La crise est également due au fait que l’information ne donne < < plus faim.>> Le rôle de la presse est d’offrir au public un contenu qui les honore, ceci est particulièrement vrai pour les < < indécis. >> La chute des ventes de journaux s’explique par de nombreux facteurs, mais l’un d’entre eux réside bel et bien dans la médiocrité des contenus proposés et dans l’incompréhensible hiérarchisation de l’information. On peut s’interroger aujourd’hui sur l’audience qu’auraient les chaînes de télévision publiques si ces dernières n’étaient pas gratuites.

Enfin, Philippe Val est revenu longuement sur le rôle d’internet dans cette crise du journalisme. Internet est un magnifique outil de liberté, mais s’agissant du journalisme et de l’information, il est une jungle dans laquelle la réalité peut être < < physiquement >> loin derrière le mensonge. Il devient alors un outil qui nourrit la < < démocratie des crédules. >> (cf. livre de Gérald Bronner). Il suffit de taper < < 11 septembre 2001 >> dans la barre de recherche pour constater que ce sont d’abord – et en grande majorité – des sites négationnistes et complotistes qui ressortent dans les résultats. La circulation des informations n’est pas régulée et le < < journalisme-citoyen >> est responsable de la rumeur et du complot. On prédisait que les contenus de la presse écrite se retrouveraient – du fait de l’évolution des moyens de < < consommation >> de la presse – sur internet : or aujourd’hui, c’est parfois le pire d’internet que l’on retrouve dans les < < vrais >> journaux. La presse numérique a noyé le contenu de qualité des médias dits traditionnels.

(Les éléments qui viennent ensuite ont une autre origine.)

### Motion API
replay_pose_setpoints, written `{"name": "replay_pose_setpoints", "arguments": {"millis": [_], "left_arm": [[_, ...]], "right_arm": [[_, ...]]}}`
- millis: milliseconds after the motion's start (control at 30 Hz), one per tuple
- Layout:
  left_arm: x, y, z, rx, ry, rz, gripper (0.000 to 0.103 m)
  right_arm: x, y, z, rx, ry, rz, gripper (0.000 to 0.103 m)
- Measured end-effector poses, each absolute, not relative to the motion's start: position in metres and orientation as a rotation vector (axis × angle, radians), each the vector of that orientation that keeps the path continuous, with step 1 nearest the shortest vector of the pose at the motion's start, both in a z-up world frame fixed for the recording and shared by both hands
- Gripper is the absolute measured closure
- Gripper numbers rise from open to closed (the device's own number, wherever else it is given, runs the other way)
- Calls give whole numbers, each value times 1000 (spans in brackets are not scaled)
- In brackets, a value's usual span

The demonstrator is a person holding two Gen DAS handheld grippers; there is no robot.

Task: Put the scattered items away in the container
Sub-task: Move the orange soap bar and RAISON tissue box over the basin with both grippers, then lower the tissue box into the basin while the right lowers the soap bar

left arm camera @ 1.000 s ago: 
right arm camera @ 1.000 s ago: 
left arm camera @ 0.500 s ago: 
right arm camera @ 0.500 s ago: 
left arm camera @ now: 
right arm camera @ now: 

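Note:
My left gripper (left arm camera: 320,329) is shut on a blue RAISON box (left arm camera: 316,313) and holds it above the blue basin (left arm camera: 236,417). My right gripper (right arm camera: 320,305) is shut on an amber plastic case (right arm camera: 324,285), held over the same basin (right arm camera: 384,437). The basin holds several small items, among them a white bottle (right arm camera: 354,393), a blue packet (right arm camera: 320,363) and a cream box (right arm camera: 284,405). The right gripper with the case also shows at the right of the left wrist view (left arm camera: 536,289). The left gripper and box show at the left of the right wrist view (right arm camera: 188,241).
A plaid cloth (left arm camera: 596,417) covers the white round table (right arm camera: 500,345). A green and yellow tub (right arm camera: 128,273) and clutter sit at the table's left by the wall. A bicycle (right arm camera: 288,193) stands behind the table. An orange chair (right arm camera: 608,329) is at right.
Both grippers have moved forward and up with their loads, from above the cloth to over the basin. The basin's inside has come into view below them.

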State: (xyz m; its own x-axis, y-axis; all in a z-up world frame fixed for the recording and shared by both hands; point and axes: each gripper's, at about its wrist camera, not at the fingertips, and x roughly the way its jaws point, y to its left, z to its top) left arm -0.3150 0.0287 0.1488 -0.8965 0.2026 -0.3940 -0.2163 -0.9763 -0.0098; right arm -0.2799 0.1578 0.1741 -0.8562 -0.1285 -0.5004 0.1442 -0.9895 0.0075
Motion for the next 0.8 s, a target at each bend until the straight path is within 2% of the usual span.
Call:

La crise provient aussi du manque d’esprit critique et de culture des journalistes qui invitent toujours les mêmes prétendus < < experts >> sur les plateaux, alors même que certains d’entre eux ne sont pas des analystes, mais des militants. Philippe Val est convaincu qu’il faut honorer les lecteurs, auditeurs et téléspectateurs avec un vrai travail d’investigation qui rend compte de la réalité. Il a conclu les débats en soulignant que l’information peut rendre plus libre, en ce sens qu’elle a pour but de nourrir notre intelligence du monde

Les questions soulevées étaient passionnantes et auraient permis plusieurs heures supplémentaires de débats, plusieurs adhérents des Amis du CRIF n’ayant pu poser leurs questions. Le public était conquis par l’intelligence, la force de conviction et la foi de Philippe Val envers le journalisme.